Looking at the history of the continent of Africa and the sadness/es contained therein, one would never have thought that those who were once sworn enemies would never on a single day share the same quarters, but we do end having to share the same basic spaces either as colleague or friend; this is the way of the fate of the world: your enemy is your potential friend, and your friend your potential enemy.

We are born, grow to maturity, and in all the years of maturing some will become good wines that the whole world can share over a good meal, others will become vinegar sour to the palates of anyone that comes across them.

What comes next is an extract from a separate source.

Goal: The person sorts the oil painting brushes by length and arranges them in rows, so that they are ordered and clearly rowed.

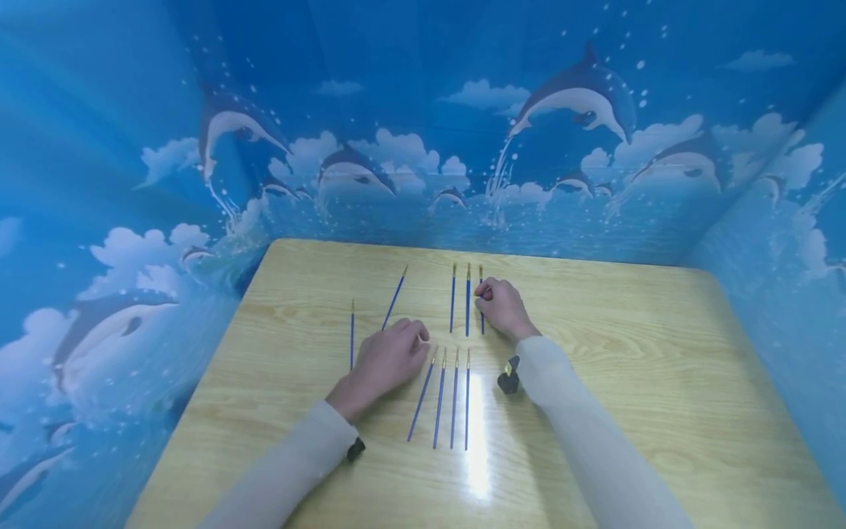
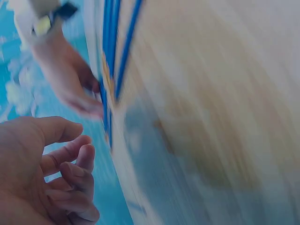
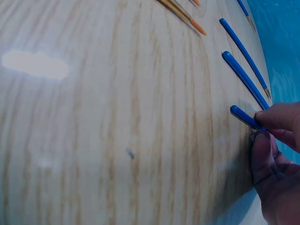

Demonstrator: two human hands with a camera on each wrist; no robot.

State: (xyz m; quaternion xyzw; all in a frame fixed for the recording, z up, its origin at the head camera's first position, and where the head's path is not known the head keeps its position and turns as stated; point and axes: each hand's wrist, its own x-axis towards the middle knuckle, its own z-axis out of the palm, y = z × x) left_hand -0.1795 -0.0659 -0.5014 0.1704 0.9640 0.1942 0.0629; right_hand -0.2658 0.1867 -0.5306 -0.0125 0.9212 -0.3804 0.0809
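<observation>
Several thin blue paintbrushes lie on a wooden table (image 1: 628, 353). My right hand (image 1: 485, 292) pinches the rightmost brush (image 1: 481, 275) of a far row of three; the right wrist view shows finger and thumb of that hand (image 3: 260, 129) on its blue handle (image 3: 243, 116), which lies on the table. My left hand (image 1: 419, 334) rests on the wood with loosely curled fingers and holds nothing, as the blurred view of that hand (image 2: 77, 159) confirms. It lies between a slanted brush (image 1: 394, 297) and a near row of brushes (image 1: 439, 400).
A single brush (image 1: 352, 334) lies apart at the left. Blue dolphin-print walls (image 1: 423, 147) enclose the table at the back and both sides. A bright glare patch (image 1: 477, 448) sits near the front edge. Bare wood spreads to the right.
</observation>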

Those figures we deem as our heroes often have life-stories that are in many aspects similar to ours, but what separates their tales from the tales of the rest of the congregation is the amount of faith they put into their set goals, the amount of obstacles they had to overcome, and their moments of glory when they ascended the podiums of the world to receive their laurels.
Heroes are part of history, and all of them are born to mothers as we all are.

Joost Heystek van der Westhuizen was born on the 20th of February 1971 and passed away on the 6th of February 2017. He was a South African rugby union player who made 89 appearances in test matches for the national team, scoring 38 tries.

He mostly played as a scrum-half and participated in three Rugby World Cups, most notably in the 1995 tournament which was won by South Africa against the formidable black and white machine; New Zealand.

He served as captain to the national side (Amabokoko/Die Bokke) on ten occasions and was part of the team that won South Africa’s first Tri-Nations title in 1998.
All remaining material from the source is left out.